L'égalité pour tous, sauf pour les homosexuels? Est-ce là la conception de l'égalité que défend Benoît XVI? La question se pose à la suite des déclarations controversées qu'a faites le pape au sujet d'un projet de loi britannique sur l'égalité, que le Vatican voit d'un très mauvais oeil.

«Votre pays est bien connu pour son engagement résolu en faveur de l'égalité des chances pour tous», a dit le pape lors d'un discours prononcé devant les évêques catholiques anglais et gallois. «Cependant, certaines lois destinées à réaliser cet objectif imposent des restrictions injustes à la liberté des communautés religieuses d'agir en accord avec leurs croyances.»

 

Selon le pape, les mesures en faveur de l'égalité enfreignent, à certains égards, «la loi naturelle sur laquelle est basée l'égalité de tous les êtres humains et par laquelle elle est garantie».

Le projet de loi auquel fait référence Benoît XVI fait peur aux paroisses catholiques britanniques. Elles craignent qu'on leur enlève leur droit actuel de refuser, par conviction religieuse, les candidatures d'homosexuels ou de transsexuels. Elles craignent aussi d'être exposées à des poursuites (voir le texte de ma collègue Mali Ilse Paquin en page A8).

Pourtant, concrètement, ce projet de loi, qui vise à lutter contre toutes les formes de discrimination, ne va pas jusqu'à obliger l'Église à embaucher des femmes comme prêtres. Le droit du Vatican de rejeter la candidature de femmes à la prêtrise n'est pas du tout remis en question. Le politique n'ira pas s'immiscer dans les affaires de l'Église de cette façon. Il s'agira plus modestement, pour reprendre un exemple lancé par un député travailliste, de permettre à un jeune homme de 22 ans qui postule un emploi de laveur de vitres à l'église du quartier de ne pas être rejeté d'emblée parce qu'on le soupçonne d'être un amateur de The Village People ou, pire encore, un gai sorti du placard.

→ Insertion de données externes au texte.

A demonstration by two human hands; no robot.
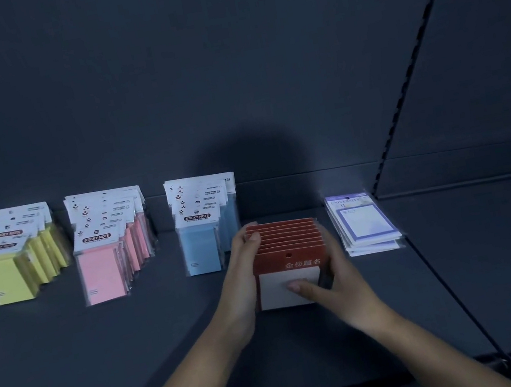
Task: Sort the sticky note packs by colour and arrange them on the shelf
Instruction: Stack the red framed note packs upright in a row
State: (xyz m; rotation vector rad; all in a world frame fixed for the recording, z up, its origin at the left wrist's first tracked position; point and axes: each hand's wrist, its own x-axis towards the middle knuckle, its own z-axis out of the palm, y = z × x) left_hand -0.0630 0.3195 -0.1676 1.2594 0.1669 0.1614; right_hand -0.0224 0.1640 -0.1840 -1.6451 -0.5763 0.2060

On est loin de la révolution. Mais pour le pape, qui a demandé aux évêques de combattre ce projet de loi avec un «zèle missionnaire», pas question de céder. L'égalité, oui, d'accord... pourvu que l'Église puisse continuer à pratiquer la discrimination comme elle l'entend, en accord avec ses croyances religieuses homophobes. Tous égaux, sauf les gais. Voilà le message troublant du Vatican, pourtant censé faire la promotion des valeurs d'amour et de charité.

Aussi archaïque soit-il, ce message n'a malheureusement rien d'étonnant. Et il n'est malheureusement pas non plus une exclusivité catholique - l'islam et le judaïsme ne font pas mieux. Pour le Vatican, l'homosexualité demeure un phénomène anormal et inquiétant. Une «orientation sexuelle clairement dérangée». Même si le Vatican, jouant sur les mots, qualifie de péchés les actes homosexuels et non l'homosexualité elle-même, ce n'est pas d'hier qu'il cautionne l'homophobie. «L'Église a conçu un discours incohérent en disant: «On n'a rien contre les homosexuels, c'est contre les pratiques homosexuelles qu'on en a»», souligne le militant gai Laurent McCutcheon. Mais si elle n'a vraiment rien contre les homosexuels, pourquoi s'oppose-t-elle ici à un projet de loi en faveur de l'égalité qui n'a rien à voir avec les pratiques sexuelles? demande-t-il.

Si les temps et les mentalités changent, si les droits des homosexuels sont plus largement respectés en Occident, l'Église catholique reste toujours réfractaire au changement. J'ai rappelé à M. McCutcheon que nous avions eu exactement la même conversation il y a cinq ans, à la suite de la mort de Jean-Paul II. Il m'avait alors dit espérer que le prochain pape soit plus ouvert. Il rit d'un rire amer quand je le lui rappelle. «Ça n'a pas marché!»